13. The method of claim 11, wherein said radiographic material is an X-ray sensitive film and said protective covering includes two layers of synthetic plastic sheet material respective opposite surfaces of said film, at least one of said plastic sheets having an area greater than said film, and includes the step of joining the complementary margins of the two sheets of plastic material.
14. The method of claim 11, which includes the step of producing the outline of the protective covering in conformity with the configuration of the radiographic material.
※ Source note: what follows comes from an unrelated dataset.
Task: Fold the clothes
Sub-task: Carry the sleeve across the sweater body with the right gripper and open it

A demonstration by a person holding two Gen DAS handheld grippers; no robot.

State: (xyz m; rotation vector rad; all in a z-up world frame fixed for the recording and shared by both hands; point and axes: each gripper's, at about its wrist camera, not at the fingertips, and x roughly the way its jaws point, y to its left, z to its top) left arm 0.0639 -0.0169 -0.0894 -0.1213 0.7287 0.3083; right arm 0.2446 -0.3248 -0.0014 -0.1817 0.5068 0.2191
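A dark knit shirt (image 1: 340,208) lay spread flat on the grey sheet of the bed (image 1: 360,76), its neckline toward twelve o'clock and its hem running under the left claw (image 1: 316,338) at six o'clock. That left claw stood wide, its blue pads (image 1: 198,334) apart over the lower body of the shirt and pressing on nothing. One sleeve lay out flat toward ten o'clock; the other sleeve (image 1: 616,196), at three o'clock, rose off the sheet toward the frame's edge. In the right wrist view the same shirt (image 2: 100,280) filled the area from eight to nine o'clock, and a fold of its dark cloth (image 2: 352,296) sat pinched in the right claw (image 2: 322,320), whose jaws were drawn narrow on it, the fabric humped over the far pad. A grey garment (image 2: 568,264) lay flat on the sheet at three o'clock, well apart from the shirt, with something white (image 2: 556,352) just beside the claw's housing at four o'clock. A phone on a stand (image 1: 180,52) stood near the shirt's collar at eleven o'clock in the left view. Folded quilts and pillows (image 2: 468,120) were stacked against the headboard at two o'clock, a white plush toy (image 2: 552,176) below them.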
15. The method of making a dental X-ray radiographic film pack which includes the steps of shaping a rectangular film pack having a protective covering, by removing all of the material of the pack at one corner of a rectangular film pack including portions of a side and end margin to provide a curved end margin and covering the exposed marginal portion of radiation sensitive material with light-opaque material.
16. The method of claim 15, which includes the step of removing all of the material at both corners of one end of said rectangular film pack to provide a curved end margin.
17. Method of making a set of intra-oral dental radiographs which comprises the steps of selecting a sheet of X-ray sensitive film having an area sufficient to include the image of the root and crown detail of the five poste rior teeth of a human jaw, forming the peripheral margin of said sheet of film to fit comfortably in the mouth adjacent said five posterior teeth without bending the sheet, placing said formed sheet in said position and exposing said film to radiation from a fixed source.
18. The method of claim 17, in which the selected X-ray sensitive film is generally elongated and the dimensions are approximately 33mm in width and an overall length of approximately 65mm.
19. The method of claim 17 which includes the steps of obtaining images of the two pairs of five posterior teeth in both jaws on four of said sheets of film and images of the root and crown detail of all of the anterior teeth of both jaws on six other separate radiographs.